Fig 3. Genetic findings in the PLXNA4 region.

Regional association plots of genotyped and imputed SNPs from the FHS (A) and NIA-LOAD (B) datasets, and in meta-analysis (C). Most significant SNPs in the FHS (rs277470) and NIA-LOAD (rs12539196) datasets are indicated by purple diamonds. P-values are expressed as −log₁₀(P) (y-axis) for every tested SNP ordered by chromosomal location (x-axis). Estimates of linkage disequilibrium (r²) of SNPs in this region with the top SNP computed using 1000 Genomes (hg19/Nov2010EUR) are shown as orange circles for r² ≥ 0.8, yellow circles for 0.5 ≤ r² < 0.8, light blue circles for 0.2 ≤ r² < 0.5, and blue circles for r² < 0.2. Recombination rates (scale on right axis) are plotted with a solid gray line.
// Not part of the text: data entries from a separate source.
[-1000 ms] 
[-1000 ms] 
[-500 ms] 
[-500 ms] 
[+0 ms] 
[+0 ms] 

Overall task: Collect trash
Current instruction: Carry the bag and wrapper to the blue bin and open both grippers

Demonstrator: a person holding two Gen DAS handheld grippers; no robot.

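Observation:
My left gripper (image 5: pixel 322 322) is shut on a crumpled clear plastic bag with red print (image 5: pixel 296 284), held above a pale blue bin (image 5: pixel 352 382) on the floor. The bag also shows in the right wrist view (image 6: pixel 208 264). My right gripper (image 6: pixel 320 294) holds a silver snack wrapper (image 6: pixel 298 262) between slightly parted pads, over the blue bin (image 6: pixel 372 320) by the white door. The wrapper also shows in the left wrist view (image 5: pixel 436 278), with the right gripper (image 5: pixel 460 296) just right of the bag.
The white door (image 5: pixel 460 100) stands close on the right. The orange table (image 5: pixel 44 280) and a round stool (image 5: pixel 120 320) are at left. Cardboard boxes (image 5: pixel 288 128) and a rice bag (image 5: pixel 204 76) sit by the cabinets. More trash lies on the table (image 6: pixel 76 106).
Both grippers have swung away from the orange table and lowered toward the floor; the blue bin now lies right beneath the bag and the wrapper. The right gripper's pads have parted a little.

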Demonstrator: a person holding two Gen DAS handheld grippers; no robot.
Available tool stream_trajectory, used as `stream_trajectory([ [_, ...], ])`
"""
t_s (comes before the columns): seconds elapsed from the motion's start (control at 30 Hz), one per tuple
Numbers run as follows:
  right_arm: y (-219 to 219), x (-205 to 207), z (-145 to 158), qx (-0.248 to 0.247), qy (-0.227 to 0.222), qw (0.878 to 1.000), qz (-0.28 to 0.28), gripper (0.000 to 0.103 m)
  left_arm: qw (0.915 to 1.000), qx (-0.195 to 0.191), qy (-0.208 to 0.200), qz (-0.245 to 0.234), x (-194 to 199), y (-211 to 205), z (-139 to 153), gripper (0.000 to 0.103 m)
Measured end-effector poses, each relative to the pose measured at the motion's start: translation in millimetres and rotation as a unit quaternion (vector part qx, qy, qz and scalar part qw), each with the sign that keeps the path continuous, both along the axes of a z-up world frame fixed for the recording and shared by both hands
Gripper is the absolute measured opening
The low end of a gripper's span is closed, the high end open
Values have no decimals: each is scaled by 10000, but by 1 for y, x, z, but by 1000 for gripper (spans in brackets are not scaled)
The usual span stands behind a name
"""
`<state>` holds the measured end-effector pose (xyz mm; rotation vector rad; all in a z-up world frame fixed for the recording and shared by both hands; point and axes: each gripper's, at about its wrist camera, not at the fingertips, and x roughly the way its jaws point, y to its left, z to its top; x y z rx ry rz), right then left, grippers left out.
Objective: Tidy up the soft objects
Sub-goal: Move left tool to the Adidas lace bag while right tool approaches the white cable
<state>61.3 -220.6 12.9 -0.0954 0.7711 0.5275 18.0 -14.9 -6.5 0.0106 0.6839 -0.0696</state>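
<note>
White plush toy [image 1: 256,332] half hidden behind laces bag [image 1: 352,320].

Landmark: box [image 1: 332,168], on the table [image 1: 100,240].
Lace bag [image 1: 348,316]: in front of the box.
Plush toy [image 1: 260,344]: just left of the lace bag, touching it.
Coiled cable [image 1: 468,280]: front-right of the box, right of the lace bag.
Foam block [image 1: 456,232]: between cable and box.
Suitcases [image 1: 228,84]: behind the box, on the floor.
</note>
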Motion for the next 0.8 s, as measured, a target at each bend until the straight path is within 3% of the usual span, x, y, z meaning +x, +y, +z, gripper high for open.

Genomic structure of PLXNA4 was determined using the NCBI database (Build 37.1). (D) Relative position of the most significantly associated SNPs in FHS and NIA-LOAD datasets in the three validated transcripts (TS1, TS2, and TS3). Exons are denoted with horizontal bars. (E) Diagrams of functional domains encoded by amino acids from the full-length (TS1) and the shorter (TS2 and TS3) transcripts. SEMA: sema_plexinA1 interacting module (exon 1–4 in TS1 and exon 1–3 in TS2 and TS3); PSI: plexin repeat (exon 4–11 in TS1); IPT: three repeats of the binding domains of plexins and cell surface receptors (exon 11–17 n TS1); PCSR: binding domain of plexins and cell surface receptors (PCSR) and related proteins (exon 17–19 in TS1); TM: transmembrane region (exon 19 in TS1); CYTO: cytoplasmic domain (exon 20–31 in TS1).